A Casa de Cacos completou 63 anos com uma festa especial e cheia de afeto. Realizada ontem, quinta-feira (28/8), no Cemei Bernardo Monteiro, a comemoração reuniu crianças, educadores e profissionais da cultura para celebrar um dos patrimônios culturais mais emblemáticos de Contagem. Inicialmente prevista para acontecer na própria Casa de Cacos, a programação precisou ser transferida para a unidade escolar em razão da chuva. A mudança não diminuiu o clima de festa. O Cemei foi decorada com fotografias da Casa de Cacos, criando um ambiente de memória e aprendizado para as crianças, que já haviam visitado o patrimônio em outra oportunidade.

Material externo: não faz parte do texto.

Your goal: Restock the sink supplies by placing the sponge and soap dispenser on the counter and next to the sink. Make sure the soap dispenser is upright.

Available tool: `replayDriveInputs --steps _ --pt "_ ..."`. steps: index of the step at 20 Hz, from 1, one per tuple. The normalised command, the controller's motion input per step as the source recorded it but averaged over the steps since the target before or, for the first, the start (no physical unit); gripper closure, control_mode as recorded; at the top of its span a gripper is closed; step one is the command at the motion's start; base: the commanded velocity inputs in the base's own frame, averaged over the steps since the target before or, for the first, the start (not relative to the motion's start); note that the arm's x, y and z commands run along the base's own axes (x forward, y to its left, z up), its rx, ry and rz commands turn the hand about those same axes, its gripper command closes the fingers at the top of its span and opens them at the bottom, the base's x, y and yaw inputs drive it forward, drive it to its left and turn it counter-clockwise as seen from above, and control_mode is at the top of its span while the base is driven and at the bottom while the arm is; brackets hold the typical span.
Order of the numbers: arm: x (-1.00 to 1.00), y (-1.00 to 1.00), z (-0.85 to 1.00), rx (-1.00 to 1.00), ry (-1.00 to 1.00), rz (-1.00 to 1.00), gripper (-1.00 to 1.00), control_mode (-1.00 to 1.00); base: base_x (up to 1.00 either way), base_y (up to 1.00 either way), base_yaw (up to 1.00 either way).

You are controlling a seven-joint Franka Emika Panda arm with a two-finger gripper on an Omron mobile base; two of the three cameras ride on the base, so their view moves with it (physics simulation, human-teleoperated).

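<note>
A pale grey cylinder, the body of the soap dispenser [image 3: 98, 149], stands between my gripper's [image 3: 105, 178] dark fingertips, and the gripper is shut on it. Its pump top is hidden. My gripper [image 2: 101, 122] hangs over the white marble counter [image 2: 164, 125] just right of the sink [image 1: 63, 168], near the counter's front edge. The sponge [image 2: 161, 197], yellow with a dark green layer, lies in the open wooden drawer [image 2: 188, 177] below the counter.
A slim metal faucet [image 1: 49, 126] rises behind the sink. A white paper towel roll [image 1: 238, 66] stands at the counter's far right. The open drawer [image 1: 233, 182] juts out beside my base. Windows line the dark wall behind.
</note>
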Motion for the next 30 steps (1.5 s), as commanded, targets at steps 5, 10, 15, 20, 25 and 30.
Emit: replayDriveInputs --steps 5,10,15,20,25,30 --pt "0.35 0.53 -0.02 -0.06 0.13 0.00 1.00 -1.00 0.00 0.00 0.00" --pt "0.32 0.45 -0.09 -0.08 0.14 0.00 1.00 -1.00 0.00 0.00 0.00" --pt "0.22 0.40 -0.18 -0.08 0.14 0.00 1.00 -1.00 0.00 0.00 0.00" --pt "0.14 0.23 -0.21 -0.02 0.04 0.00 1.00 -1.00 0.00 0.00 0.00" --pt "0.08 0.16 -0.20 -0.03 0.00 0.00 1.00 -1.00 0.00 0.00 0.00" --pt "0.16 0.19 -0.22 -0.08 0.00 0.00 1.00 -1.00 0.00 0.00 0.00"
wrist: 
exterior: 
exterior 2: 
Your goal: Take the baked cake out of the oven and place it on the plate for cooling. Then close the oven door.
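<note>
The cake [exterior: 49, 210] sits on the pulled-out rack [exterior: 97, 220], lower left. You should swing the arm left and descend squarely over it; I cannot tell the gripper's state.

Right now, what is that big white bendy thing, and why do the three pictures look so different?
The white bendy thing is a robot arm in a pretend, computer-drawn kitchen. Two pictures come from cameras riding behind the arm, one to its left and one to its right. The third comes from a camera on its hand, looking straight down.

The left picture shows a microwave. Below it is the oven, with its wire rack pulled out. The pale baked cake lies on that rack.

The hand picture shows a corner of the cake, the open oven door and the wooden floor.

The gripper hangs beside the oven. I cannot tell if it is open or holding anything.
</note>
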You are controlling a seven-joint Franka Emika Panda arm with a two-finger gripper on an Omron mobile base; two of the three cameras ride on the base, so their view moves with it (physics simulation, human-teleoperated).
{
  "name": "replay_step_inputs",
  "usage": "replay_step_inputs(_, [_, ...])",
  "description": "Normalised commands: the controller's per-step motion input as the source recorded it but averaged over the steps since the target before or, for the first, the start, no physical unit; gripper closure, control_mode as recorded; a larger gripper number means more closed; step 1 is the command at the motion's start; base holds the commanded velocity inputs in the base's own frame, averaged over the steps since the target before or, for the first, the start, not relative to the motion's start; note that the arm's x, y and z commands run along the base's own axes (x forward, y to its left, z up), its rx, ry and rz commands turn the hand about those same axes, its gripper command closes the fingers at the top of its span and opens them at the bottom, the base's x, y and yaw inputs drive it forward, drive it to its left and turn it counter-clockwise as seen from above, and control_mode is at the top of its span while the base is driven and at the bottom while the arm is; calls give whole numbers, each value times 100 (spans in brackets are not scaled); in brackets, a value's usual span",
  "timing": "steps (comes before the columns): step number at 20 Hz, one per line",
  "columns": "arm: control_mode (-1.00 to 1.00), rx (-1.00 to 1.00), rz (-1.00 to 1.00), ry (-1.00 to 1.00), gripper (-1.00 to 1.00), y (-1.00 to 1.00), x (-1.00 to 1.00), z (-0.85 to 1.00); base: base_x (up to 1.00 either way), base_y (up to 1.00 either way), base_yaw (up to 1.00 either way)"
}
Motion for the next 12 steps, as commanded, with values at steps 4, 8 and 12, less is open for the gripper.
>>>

A comemoração foi realizada nos dois turnos e contou com a presença do Caquito, personagem que representa a Casa de Cacos e que fez a alegria dos pequenos. Assim que apareceu, o personagem encantou as crianças, que correram para abraçá-lo e aproveitar o momento de celebração. Entre abraços, sorrisos e cantoria, as crianças participaram da homenagem aos 63 anos do patrimônio.

A festa teve bolo decorativo representativo da Casa de Cacos e muita música. Foto: Newton de Castro Resende/FMC
Para a diretora de Memória e Patrimônio, Gabrielle Vaz, ações como essa ajudam a construir, desde a infância, uma relação mais próxima entre as crianças e a história de Contagem. “Trabalhar a educação patrimonial de forma lúdica é uma maneira muito potente de aproximar as crianças da história da cidade. Quando elas conhecem um patrimônio, ouvem suas histórias, brincam e se reconhecem naquele espaço, começam a construir vínculos afetivos com Contagem. É esse sentimento de pertencimento que queremos fortalecer desde a infância: fazer com que nossas crianças conheçam, valorizem e também se sintam parte da preservação da memória e dos patrimônios da nossa cidade”, destacou Gabrielle Vaz.
Para a vice-diretora do CEMEI Bernardo Monteiro, Sara Cristina, receber a celebração na unidade foi uma oportunidade de unir cultura, memória e aprendizagem no cotidiano das crianças.“Receber as comemorações da Casa de Cacos no CEMEI Bernardo Monteiro foi um momento de muita alegria, significado e aprendizagem para nossas crianças. Valorizar a cultura e o patrimônio desde cedo amplia o sentimento de pertencimento e fortalece os vínculos das crianças com a história e a comunidade onde vivem. A presença do Caquito, mascote da Casa de Cacos, tornou a celebração ainda mais especial e próxima do universo infantil”, destacou Sara Cristina.
Durante a tarde, os alunos receberam uma visita especial: a professora e escritora Heloísa Júlia, atualmente vice-diretora da rede municipal e professora da educação infantil na Escola Municipal Walter Fausto do Amaral na época em que o livro foi elaborado. Autora de A Casa de Cacos, Heloísa transformou em literatura a história do patrimônio, com ilustrações produzidas por estudantes da própria escola.
A contação de história do livro A Casa de Cacos, realizada pela própria autora, foi um dos momentos da programação. As crianças também conheceram, de forma lúdica, a trajetória do patrimônio por meio de uma música especialmente relacionada à sua história.
“Foi um momento muito especial e emocionante. A Casa de Cacos é um importante patrimônio cultural da nossa cidade, e levar essa história às crianças é uma forma de preservar nossa memória e despertar nelas o sentimento de pertencimento. O livro nasceu da minha escrita e ganhou vida através das ilustrações das crianças da Escola Municipal Walter Fausto do Amaral. Ontem, apresentar essa obra e contar essa história às crianças do CEMEI Bernardo Monteiro foi muito significativo. Ver o encantamento delas mostrou, mais uma vez, a força da literatura para aproximar as crianças da nossa cultura e da nossa história”, destacou Heloísa Júlia.
A celebração dos 63 anos da Casa de Cacos integra as ações de valorização do patrimônio cultural de Contagem e as comemorações pelos 115 anos do município. Mais do que marcar uma data, a iniciativa levou para dentro da escola a história de um espaço único e mostrou às crianças que preservar o patrimônio também significa conhecer, vivenciar e compartilhar suas histórias. Entre o carinho pelo Caquito, as fotografias, a música, o bolo e a literatura, a Casa de Cacos celebrou seus 63 anos junto de quem ajuda a manter viva sua memória: as novas gerações.